You got it hick  LOL


----------



## Jabrw0ke (Mar 1, 2010)

Thanks for all the help everyone! 
I went ahead and got some seeds from The attitude seed bank. Just a few to test out though, I got two kinds that are Auto, because I do have a very small area to grow in for now (two bedroom closets).  BUT those are Femi seeds also. I figured I couldn't go wrong, hopefully that won't come back to bite me in the butt.  
They also came with some free seeds, UFO white widdow. I'm not sure if these are Femi though. 
I wish I had the room to do all the cloning, but I don't for now. I tryed to test clone some of the plants I have now, but had no success, I really need to read up on it some more, and that's a really good thing to know that I can't cone the Autos, because I Would have tried it. 
I will deff' be keeping a grow journal with these (I didn't with my last, because it really was just a TEST, that turned out quite pleasurable for the hubby). 

The seeds I started my last plants with came from a bag (and a friend). He told me after I had started them, that they were hermies. There is no doubt in my mind that ALL these seeds will produce hermies. Kinda a bummer, all these seeds and nothing to do with them (I have a whole bottle FULL).  
Anyways, I will admit that at first my light timing was off by 30 minutes at times, untill I went and bought timers. 
Now I have everything set up the way it should be, and I really like it (I even have some Tomato plants growing in my 18/6 now). 

I just keep thinking though, how nice it will be to have a new strand, something diffrent to look at, and no searching for little flowers under the buds. 
Even though the last batch turned out Hermies, I'm still pretty proud of them. I was in shock that I got so far. The one nice thing about having these plants was that I could mess with them (bend them, tie them down, top them off), without feeling like I'm out on anything (well other than getting seedy smoke for my hubby). 

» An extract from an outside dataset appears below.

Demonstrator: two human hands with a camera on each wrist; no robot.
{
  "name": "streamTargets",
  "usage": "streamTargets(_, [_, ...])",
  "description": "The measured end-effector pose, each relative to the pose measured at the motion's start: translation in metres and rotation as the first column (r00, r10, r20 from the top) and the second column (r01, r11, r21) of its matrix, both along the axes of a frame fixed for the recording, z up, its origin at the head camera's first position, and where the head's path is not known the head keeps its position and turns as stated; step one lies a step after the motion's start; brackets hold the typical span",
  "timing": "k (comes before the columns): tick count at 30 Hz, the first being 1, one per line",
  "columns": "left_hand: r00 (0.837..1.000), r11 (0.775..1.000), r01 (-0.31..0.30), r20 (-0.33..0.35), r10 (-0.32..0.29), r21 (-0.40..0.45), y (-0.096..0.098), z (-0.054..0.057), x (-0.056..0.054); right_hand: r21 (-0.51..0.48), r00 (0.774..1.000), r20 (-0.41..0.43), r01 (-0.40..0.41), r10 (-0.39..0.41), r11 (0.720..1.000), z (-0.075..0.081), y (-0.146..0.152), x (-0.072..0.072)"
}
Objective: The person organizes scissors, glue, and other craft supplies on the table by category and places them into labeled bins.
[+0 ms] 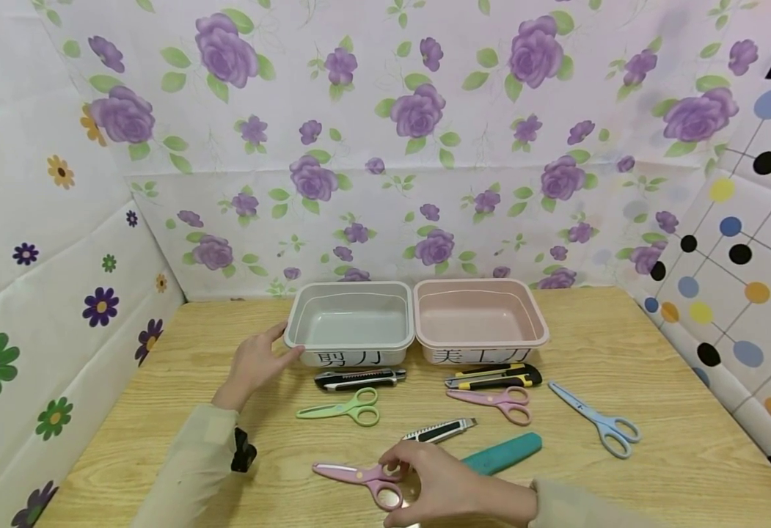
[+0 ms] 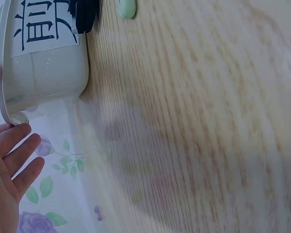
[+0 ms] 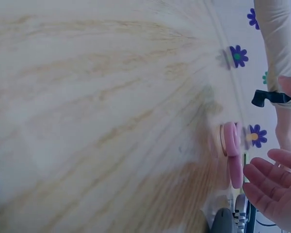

The seeds I bought are : Low Girl, White widow, blue widdow, and one Top 69 , which is an auto flower runderalis. I'm really excited about the white widow and blue widow. 

I found this web site on one of the rating links on this forum. Were do you guys get regular old seeds from? That arn't an arm and a leg.... I would really like runderalis type seeds. Because of my small area, I have searched and search, but everything I find is feminized. 

thanks again everyone.


----------



## Jabrw0ke (Mar 1, 2010)

^^ Oh I'm looking for a place with disgreet shipping also. The place that I just bought from sends a t-shirt, which I think is kind of clever.
 Although I live in Alaska, and Marijuana is decrimalized, and it's "legal" to have up to 4 oz or 24? plants (more than I would have at one time), I just like to be safe anyways.


----------



## Jabrw0ke (Mar 1, 2010)

ER. I'm kinda mad at myself now, because I just did a search in there site for just REGULAR and showed up with purple power and white widow gen, sex:regular, mid size, 12 seeds for $25!!! DARN IT!  It's called Purple Widow. That's what I get for jumping the gun. This will be next buy if I don't run across something better.... anyone try this? It's only got a raiting of three leaves (stars).


----------



## lowrydergrower775 (Mar 1, 2010)

mmm nice to see you went with some auto's  im sure you wont be dissapointed. Now just a waiting game for the beans to come in lol (i hate that part) lol, if you have any questions about auto's or 12/12 strains they are more than welcome i would love to help you in any way possible


----------



## Locked (Mar 1, 2010)

Normally I might hve chimed in and told him how great autos are and to go that route...but after growing "regular" strains more lately along with autos I think autos wld be a bad choice...not because I feel they are bad but because Hick's idea makes much more sense...I like autos and I love growing them but I hve come to realize that they kind of rob you of some of the things you get to learn from growing out regular strains...I think new growers wld benefit a lot more growing regular strains and learning the things that come along with them...like cloning for one. Now I am not saying I don't think autos hve a place in a grow tent...I will probably always grow them on the side of my regular grows and do all auto grows in the future...I just think that it makes a lot more sense for newer growers to pick an easy regular strain and learn to properly grow it and clone it and become self sufficient...then if autos look like something you might want to gve a try go for it...


----------



## lowrydergrower775 (Mar 1, 2010)

mmm like i said to each their own, but either way you cant go wrong you have some auto strains and seems you got a couple 12/12 strains also you are on your way


----------



## Jabrw0ke (Mar 2, 2010)

Darn it all!! I had a nice post and I lost it all trying to run spell check! *grrr* 

MmmK... try to remember all that I just wrote.  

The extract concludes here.